Records contained in a dataset

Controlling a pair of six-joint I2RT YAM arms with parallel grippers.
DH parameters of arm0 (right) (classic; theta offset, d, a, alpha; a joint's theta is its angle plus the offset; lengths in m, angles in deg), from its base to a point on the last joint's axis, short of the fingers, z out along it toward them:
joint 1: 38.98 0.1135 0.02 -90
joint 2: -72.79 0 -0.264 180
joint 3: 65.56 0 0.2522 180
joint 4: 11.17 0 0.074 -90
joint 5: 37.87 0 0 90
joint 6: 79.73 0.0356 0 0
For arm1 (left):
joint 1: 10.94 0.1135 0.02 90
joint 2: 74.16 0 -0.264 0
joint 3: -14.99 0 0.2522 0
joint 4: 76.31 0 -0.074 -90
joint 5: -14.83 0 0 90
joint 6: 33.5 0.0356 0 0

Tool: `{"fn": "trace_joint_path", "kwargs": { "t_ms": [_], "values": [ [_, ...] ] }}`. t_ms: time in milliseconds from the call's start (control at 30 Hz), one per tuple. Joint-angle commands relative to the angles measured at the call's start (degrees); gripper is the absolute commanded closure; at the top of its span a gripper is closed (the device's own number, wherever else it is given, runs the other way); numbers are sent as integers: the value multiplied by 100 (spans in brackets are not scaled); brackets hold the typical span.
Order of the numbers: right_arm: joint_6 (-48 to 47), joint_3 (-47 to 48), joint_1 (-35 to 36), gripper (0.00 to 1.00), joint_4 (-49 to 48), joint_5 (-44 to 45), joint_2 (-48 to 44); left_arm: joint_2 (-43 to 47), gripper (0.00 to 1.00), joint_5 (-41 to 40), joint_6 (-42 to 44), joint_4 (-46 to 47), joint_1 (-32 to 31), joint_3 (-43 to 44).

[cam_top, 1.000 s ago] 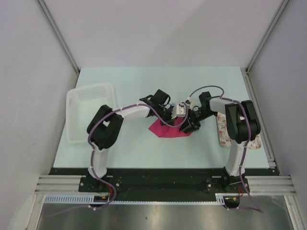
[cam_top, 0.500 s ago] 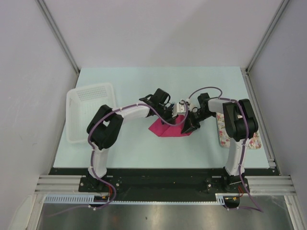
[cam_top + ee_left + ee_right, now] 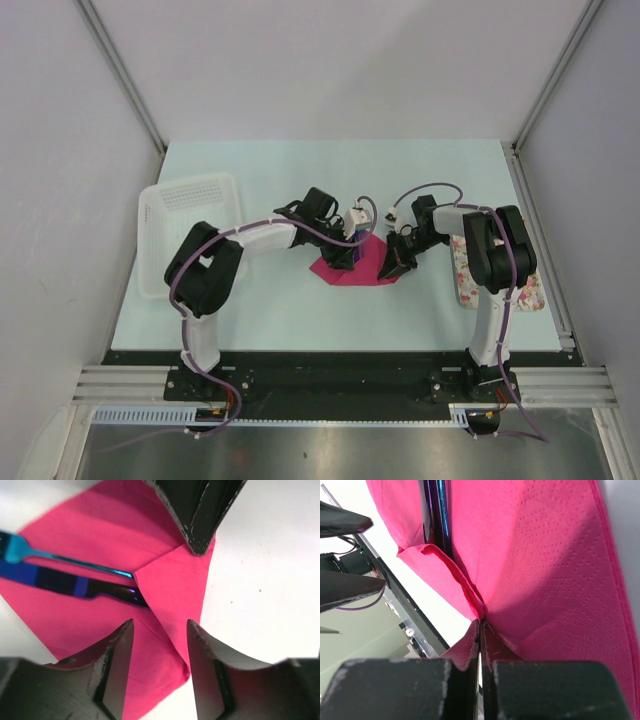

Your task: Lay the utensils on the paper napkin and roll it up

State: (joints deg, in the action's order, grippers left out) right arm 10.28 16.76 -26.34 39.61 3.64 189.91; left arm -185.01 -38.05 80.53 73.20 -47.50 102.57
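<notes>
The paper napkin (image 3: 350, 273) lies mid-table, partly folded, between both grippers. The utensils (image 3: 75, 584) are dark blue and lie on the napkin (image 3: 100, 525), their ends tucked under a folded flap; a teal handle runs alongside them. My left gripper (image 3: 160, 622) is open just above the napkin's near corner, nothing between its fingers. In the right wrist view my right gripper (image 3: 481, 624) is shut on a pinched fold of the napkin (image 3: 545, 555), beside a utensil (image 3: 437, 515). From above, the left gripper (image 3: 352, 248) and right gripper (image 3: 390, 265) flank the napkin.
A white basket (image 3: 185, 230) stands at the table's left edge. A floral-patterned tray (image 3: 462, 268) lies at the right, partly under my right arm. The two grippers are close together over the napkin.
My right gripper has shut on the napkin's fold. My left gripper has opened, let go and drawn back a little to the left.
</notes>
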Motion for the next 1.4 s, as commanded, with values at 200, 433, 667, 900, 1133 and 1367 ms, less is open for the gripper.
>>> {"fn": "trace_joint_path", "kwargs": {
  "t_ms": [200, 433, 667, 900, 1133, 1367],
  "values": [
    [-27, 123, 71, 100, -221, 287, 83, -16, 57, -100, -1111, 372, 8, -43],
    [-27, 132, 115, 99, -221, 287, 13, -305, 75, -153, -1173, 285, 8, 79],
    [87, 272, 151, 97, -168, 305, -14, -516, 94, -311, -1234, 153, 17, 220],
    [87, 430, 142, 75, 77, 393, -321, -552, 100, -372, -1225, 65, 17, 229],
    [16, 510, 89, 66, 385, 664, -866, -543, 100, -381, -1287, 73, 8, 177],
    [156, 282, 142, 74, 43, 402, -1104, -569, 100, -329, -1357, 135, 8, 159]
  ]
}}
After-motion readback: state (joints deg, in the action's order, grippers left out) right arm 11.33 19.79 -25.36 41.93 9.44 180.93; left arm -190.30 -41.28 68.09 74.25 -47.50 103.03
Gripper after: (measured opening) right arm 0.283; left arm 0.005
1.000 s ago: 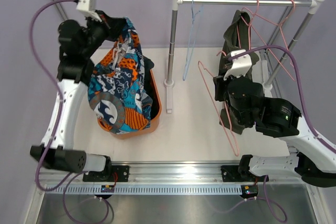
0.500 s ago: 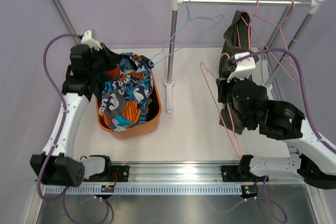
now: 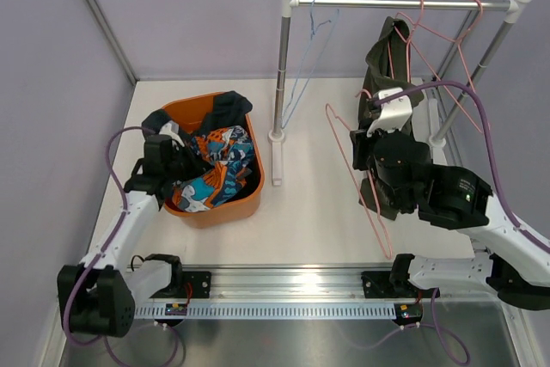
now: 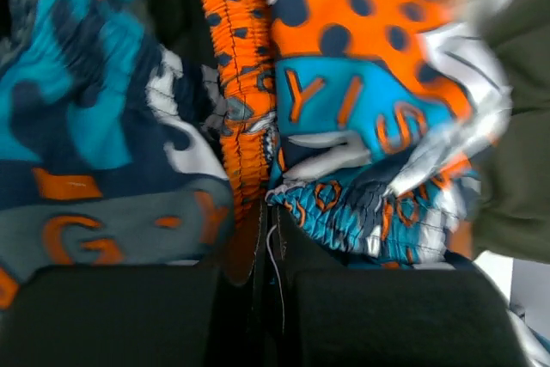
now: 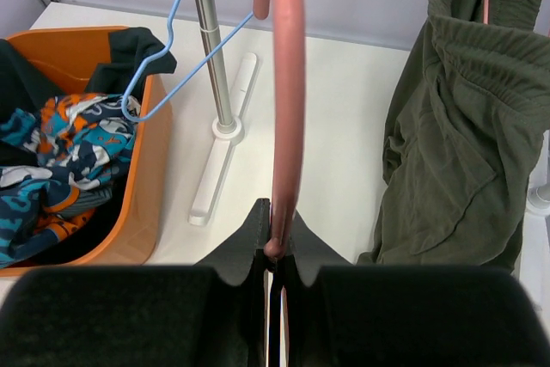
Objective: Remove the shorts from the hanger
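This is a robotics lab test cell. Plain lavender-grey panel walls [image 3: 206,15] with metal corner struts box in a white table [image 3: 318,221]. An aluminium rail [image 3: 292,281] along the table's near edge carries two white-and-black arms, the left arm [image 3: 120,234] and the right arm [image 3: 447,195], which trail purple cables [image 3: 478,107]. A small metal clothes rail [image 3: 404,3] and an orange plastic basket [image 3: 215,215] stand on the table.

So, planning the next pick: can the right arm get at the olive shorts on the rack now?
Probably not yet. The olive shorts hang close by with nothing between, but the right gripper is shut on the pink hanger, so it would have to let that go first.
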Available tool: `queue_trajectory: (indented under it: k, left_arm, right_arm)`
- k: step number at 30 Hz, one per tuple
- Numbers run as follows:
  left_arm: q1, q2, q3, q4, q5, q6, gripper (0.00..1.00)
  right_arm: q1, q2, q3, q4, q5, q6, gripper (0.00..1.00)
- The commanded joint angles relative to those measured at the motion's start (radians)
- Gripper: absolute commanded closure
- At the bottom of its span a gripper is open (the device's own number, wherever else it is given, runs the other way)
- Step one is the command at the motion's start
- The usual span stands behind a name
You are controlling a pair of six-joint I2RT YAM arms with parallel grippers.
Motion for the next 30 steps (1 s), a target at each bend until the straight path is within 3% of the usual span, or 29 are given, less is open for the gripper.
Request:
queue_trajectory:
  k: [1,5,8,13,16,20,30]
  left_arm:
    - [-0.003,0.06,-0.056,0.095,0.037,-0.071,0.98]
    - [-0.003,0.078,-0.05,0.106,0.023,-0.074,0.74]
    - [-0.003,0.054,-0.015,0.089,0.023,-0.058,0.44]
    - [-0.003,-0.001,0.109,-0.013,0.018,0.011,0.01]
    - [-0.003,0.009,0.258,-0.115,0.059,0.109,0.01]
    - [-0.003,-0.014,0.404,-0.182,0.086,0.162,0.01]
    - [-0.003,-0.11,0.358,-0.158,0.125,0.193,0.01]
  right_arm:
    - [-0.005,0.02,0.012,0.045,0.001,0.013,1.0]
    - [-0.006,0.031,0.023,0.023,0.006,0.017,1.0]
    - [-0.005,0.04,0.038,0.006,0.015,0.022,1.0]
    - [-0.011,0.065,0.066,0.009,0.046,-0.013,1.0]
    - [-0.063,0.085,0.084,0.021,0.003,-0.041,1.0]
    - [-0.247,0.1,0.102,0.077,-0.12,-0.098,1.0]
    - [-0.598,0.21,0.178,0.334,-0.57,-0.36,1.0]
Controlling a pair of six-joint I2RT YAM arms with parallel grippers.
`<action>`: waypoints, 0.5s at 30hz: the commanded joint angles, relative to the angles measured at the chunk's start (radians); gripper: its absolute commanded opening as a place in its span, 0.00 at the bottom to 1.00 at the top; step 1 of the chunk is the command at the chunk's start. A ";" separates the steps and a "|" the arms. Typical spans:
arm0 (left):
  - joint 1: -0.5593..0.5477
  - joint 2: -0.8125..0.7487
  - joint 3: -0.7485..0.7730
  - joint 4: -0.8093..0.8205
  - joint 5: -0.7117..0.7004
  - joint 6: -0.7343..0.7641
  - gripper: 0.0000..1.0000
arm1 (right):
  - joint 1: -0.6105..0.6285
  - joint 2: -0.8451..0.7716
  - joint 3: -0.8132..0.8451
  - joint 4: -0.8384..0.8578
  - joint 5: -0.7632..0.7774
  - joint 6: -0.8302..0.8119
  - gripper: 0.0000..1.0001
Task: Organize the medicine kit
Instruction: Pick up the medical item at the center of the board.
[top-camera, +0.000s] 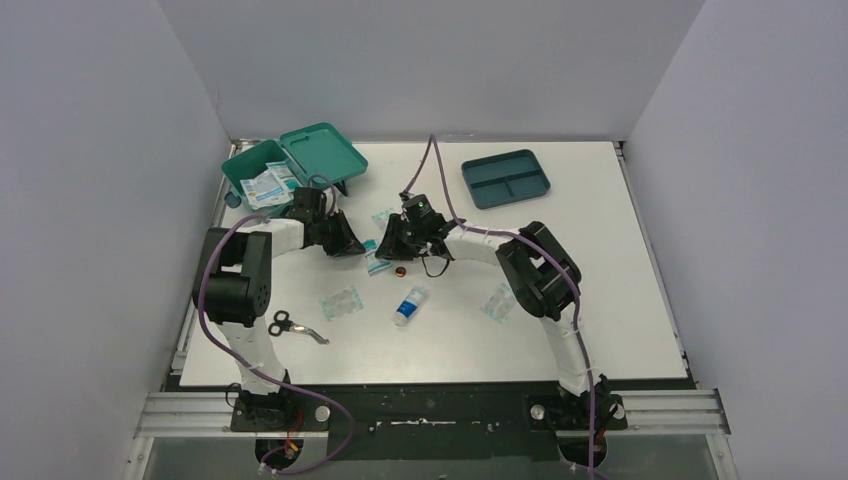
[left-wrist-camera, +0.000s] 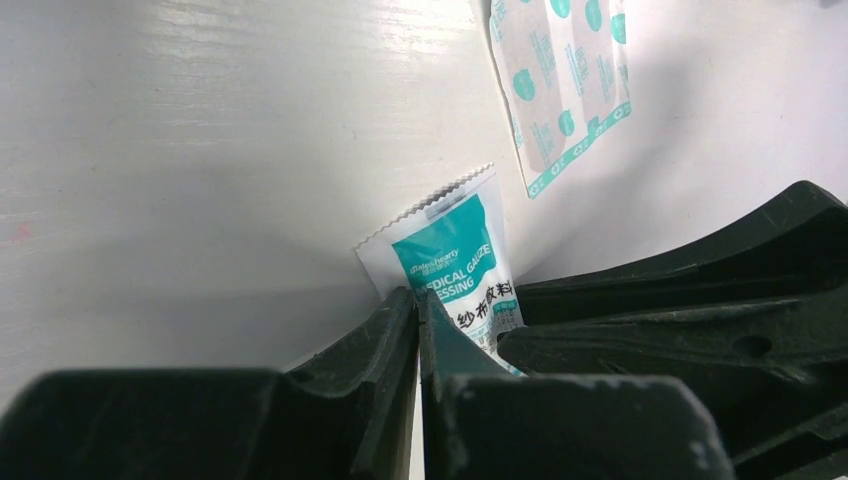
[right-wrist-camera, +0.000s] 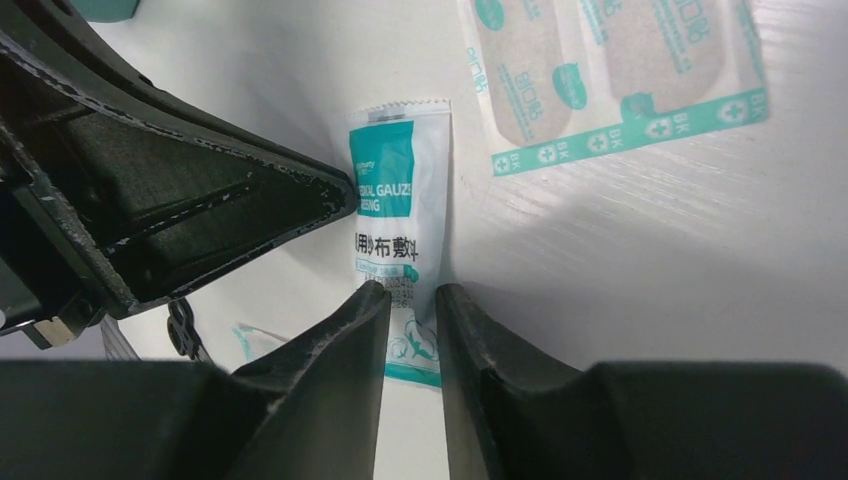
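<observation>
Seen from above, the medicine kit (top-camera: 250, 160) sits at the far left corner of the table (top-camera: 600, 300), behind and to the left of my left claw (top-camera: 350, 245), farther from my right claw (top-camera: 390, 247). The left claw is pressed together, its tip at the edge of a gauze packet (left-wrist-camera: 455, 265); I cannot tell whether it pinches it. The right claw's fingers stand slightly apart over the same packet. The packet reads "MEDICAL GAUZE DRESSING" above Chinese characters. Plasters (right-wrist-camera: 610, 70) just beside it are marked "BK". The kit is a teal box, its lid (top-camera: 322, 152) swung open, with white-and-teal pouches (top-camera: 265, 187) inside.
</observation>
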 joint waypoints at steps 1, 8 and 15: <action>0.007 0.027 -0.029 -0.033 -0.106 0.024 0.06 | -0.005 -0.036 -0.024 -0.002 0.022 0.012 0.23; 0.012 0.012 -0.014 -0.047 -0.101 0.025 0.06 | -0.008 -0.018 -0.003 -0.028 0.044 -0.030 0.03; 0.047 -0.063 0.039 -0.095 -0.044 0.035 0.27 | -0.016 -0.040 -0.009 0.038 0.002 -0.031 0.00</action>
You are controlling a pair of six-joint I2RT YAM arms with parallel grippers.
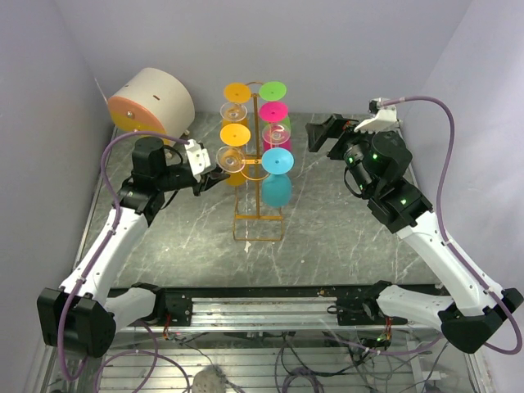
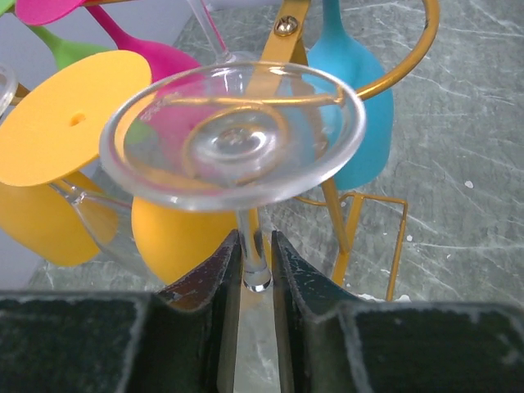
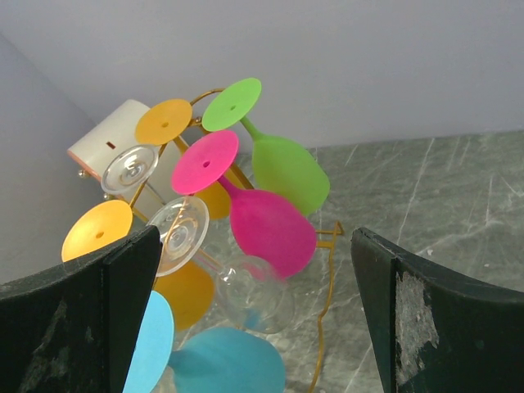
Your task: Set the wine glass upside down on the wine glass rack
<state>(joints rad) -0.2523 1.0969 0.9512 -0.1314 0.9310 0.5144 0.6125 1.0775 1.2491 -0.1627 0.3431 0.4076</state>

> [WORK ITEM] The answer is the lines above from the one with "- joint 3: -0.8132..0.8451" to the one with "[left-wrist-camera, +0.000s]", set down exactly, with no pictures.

> [YOUR SOLUTION]
  - joint 3: -0.8132..0.8451
  - joint 4: -0.8384..0.8578
  - joint 5: -0.7632..0.7774
  - joint 6: -0.8302..0.8119
  - gripper: 0.0000..1.0001
Task: Organize the medicine kit
Instruction: Pick up the medical item at the center of the board.
[top-camera, +0.000s] 
[left-wrist-camera, +0.000s] 

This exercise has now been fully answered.